Although he was highly recruited during the season, he decided not to make his decision until after the season ended. He scheduled visits with the Cal Bears and USC Trojans and anticipated visits with the Michigan Wolverines and Washington Huskies. These were the four schools he was seriously considering. He eventually changed his visit dates, but the final four contenders remained ths same. By the time he was to make his final decision he had 20 scholarship offers. In his final week of consideration, he eliminated USC from contention and had home visits from the other three finalists during the week. He made his final selection in what has become a traditional recruit announcement technique by using the schools' caps in front of his extended family.

College

He did not arrive in in time for 2006 spring practice like some of his classmates. Just prior to the 2006 NCAA Division I FBS football season opener for the 2006 Michigan Wolverines football team, Schilling was diagnosed with mononucleosis. This caused him to miss several weeks of practice. In late October, he decided to redshirt and have a second shoulder surgery after having missed weeks of practice and lost lots of weight. As part of his transition from a Wing T offense that rarely passed, Schilling had to work on improving his pass blocking.

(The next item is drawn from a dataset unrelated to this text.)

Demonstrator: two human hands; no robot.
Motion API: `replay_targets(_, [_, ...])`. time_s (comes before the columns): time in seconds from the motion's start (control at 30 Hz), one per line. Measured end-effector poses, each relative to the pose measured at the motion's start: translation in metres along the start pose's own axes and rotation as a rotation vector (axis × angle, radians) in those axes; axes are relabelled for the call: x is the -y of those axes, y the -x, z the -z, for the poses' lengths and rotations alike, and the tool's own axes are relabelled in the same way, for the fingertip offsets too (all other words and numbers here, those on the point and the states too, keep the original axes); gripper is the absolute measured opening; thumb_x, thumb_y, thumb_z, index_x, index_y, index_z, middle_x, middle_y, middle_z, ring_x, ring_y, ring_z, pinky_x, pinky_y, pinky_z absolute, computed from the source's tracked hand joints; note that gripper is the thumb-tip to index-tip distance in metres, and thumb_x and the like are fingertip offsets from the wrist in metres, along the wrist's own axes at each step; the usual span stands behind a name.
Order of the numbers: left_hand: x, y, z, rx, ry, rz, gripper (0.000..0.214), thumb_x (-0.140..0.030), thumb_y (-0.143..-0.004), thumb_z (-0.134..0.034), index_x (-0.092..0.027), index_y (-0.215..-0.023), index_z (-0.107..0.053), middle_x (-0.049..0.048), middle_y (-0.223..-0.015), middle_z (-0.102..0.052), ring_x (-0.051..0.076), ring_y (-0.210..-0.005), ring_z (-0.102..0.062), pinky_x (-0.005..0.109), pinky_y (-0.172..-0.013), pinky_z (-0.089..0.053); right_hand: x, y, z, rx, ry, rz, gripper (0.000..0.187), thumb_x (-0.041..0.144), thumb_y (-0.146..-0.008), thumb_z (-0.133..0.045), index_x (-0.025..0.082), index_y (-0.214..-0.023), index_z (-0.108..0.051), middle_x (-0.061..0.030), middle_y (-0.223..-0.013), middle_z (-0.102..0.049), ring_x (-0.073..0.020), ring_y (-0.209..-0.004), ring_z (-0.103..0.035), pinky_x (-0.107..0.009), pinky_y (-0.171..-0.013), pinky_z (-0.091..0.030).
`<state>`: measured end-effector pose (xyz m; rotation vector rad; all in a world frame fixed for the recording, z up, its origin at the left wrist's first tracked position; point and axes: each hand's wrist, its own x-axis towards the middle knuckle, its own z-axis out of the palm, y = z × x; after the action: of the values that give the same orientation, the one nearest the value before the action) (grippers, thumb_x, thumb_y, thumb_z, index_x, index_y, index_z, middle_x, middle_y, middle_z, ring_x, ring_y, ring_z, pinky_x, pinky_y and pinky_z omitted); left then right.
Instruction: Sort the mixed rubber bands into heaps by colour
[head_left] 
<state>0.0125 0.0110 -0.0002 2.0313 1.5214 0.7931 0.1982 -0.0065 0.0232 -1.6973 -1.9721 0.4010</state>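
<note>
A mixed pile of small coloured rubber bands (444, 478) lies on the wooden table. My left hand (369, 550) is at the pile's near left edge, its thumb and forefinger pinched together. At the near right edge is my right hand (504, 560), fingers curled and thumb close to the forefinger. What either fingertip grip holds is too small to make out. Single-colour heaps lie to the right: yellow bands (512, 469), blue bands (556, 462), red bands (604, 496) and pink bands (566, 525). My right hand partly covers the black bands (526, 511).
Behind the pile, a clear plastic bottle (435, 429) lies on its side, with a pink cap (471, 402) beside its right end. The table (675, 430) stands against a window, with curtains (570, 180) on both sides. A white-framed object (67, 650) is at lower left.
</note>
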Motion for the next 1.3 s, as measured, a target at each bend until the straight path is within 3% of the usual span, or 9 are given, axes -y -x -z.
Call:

He earned the starting right tackle position in a battle with Mark Ortmann and Perry Dorrestein at the start of the 2007 NCAA Division I FBS football season for the 2007 Michigan Wolverines football team. He was the starter on September 1 during the opening game loss to two-time defending FCS champion Appalachian State Mountaineers. After starting the first five games at right tackle, when the team suffered injuries he started two games ( and Purdue) at right guard. He was expected to start a third game at right guard, but he was returned to right tackle. During practice, he had to spend time at both positions after the injuries. Although he did not start at guard until the sixth game, he played guard in the opener after Jeremy Ciulla got injured. Although, he had to stretch beyond his past experiences and natural position, he was able to seek fifth-year seniors Jake Long and Adam Kraus as mentors. The 2007 Michigan – Ohio State rivalry game was a prime example of his lack of experience with pass blocking. He had difficulties pass blocking against Vernon Gholston, who posted three quarterback sacks.

With the departure of Mike Hart, Mario Manningham, Adrian Arrington, Jake Long, Chad Henne, and Adam Kraus to the National Football League and Justin Boren's defection from the team, the 2008 Michigan Wolverines football team entered the season for new head coach Rich Rodriguez with only three returning offensive starters: Schilling, tight end Carson Butler and fullback Mark Moundros. Backup quarterback Ryan Mallett transferred and two senior offensive linemen (Jeremy Ciulla and Alex Mitchell) declined to use their fifth years of eligibility. Schilling was virtually the only returning offensive lineman with any experience. Aside from Schilling, the projected opening game starting offensive line had a total of three career starts. As a result of injuries, both David Moosman and David Molk who had been battling to start were in the starting lineup for the 2008 opener. Offensive line injuries continued to affect the lineup through the early part of the season with Molk (center), Moosman (right guard) and Stephen Schilling (right tackle) being the only players to start each of the first four games. Even Schilling was a bit injured, causing him to be handled delicately during practice. In the first five games, the team used four different starting offensive line combinations due to injuries. For much of the season, Rodriguez' offense started six freshmen. By the seventh game the line returned to full strength and used the opening day lineup. In the week, before the last game of the season against Ohio State, Schilling injured his knee in practice. As a result, he did not play in the final game. Nonetheless, he was honored by the team at the end of the season as the team's best offensive lineman. The young offense had all but one of its starters returning for the following season.

In 2009, he was recognized as ah honorable mention All-Big Ten Conference selection by both the coaches and the media.

Personal

Schilling's mother is named Joanne. Schilling has a sister.